With the stock having lost 10% in the past week, it's worth taking a look at business performance and seeing if there's any red flags.

Check out our latest analysis for Cogna Educação

Given that Cogna Educação didn't make a profit in the last twelve months, we'll focus on revenue growth to form a quick view of its business development. Shareholders of unprofitable companies usually desire strong revenue growth. That's because it's hard to be confident a company will be sustainable if revenue growth is negligible, and it never makes a profit.

In the last five years Cogna Educação saw its revenue shrink by 2.3% per year. That's not what investors generally want to see. If a business loses money, you want it to grow, so no surprises that the share price has dropped 13% each year in that time. It takes a certain kind of mental fortitude (or recklessness) to buy shares in a company that loses money and doesn't grow revenue. Fear of becoming a 'bagholder' may be keeping people away from this stock.

You can see how earnings and revenue have changed over time in the image below (click on the chart to see the exact values).

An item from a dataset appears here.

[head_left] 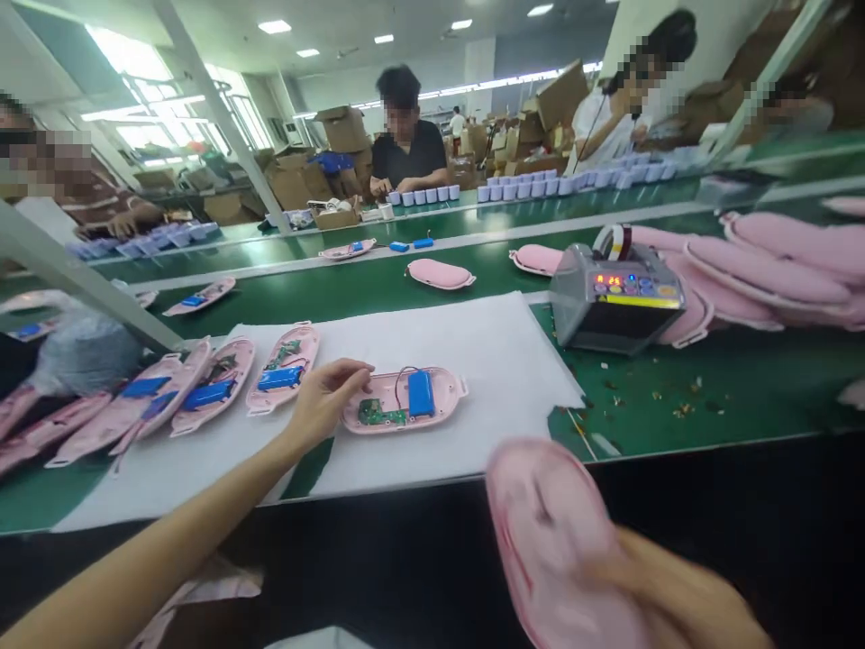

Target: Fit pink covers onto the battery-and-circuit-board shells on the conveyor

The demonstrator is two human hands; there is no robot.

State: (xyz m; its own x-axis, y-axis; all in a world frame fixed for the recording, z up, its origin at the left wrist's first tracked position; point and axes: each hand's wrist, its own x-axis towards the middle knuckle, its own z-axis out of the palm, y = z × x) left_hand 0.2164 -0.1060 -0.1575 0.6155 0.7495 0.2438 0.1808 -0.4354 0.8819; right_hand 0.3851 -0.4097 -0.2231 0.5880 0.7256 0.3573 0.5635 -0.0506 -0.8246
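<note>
Head view: the open pink shell [386, 388] lies just right of the left grip [330, 394], whose fingers are drawn together at its end; whether they pinch the rim, I cannot tell. A nudge there could strain the looped wire [397, 385] near the blue battery [421, 394]. The right grip [666, 581] is closed around a pink cover [554, 527], blurred; a slack hold might drop it before the surface [743, 379]. Filled shells [295, 344] left of the left grip could be knocked by its forearm.
</note>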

BOVESPA:COGN3 Earnings and Revenue Growth September 21st 2024

Cogna Educação is a well known stock, with plenty of analyst coverage, suggesting some visibility into future growth. So it makes a lot of sense to check out what analysts think Cogna Educação will earn in the future (free analyst consensus estimates)

A Different Perspective

Cogna Educação shareholders are down 50% for the year, but the market itself is up 15%. Even the share prices of good stocks drop sometimes, but we want to see improvements in the fundamental metrics of a business, before getting too interested. Regrettably, last year's performance caps off a bad run, with the shareholders facing a total loss of 13% per year over five years. Generally speaking long term share price weakness can be a bad sign, though contrarian investors might want to research the stock in hope of a turnaround. I find it very interesting to look at share price over the long term as a proxy for business performance. But to truly gain insight, we need to consider other information, too. Consider for instance, the ever-present spectre of investment risk. We've identified 1 warning sign with Cogna Educação , and understanding them should be part of your investment process.

Of course, you might find a fantastic investment by looking elsewhere. So take a peek at this free list of companies we expect will grow earnings.

Please note, the market returns quoted in this article reflect the market weighted average returns of stocks that currently trade on Brazilian exchanges.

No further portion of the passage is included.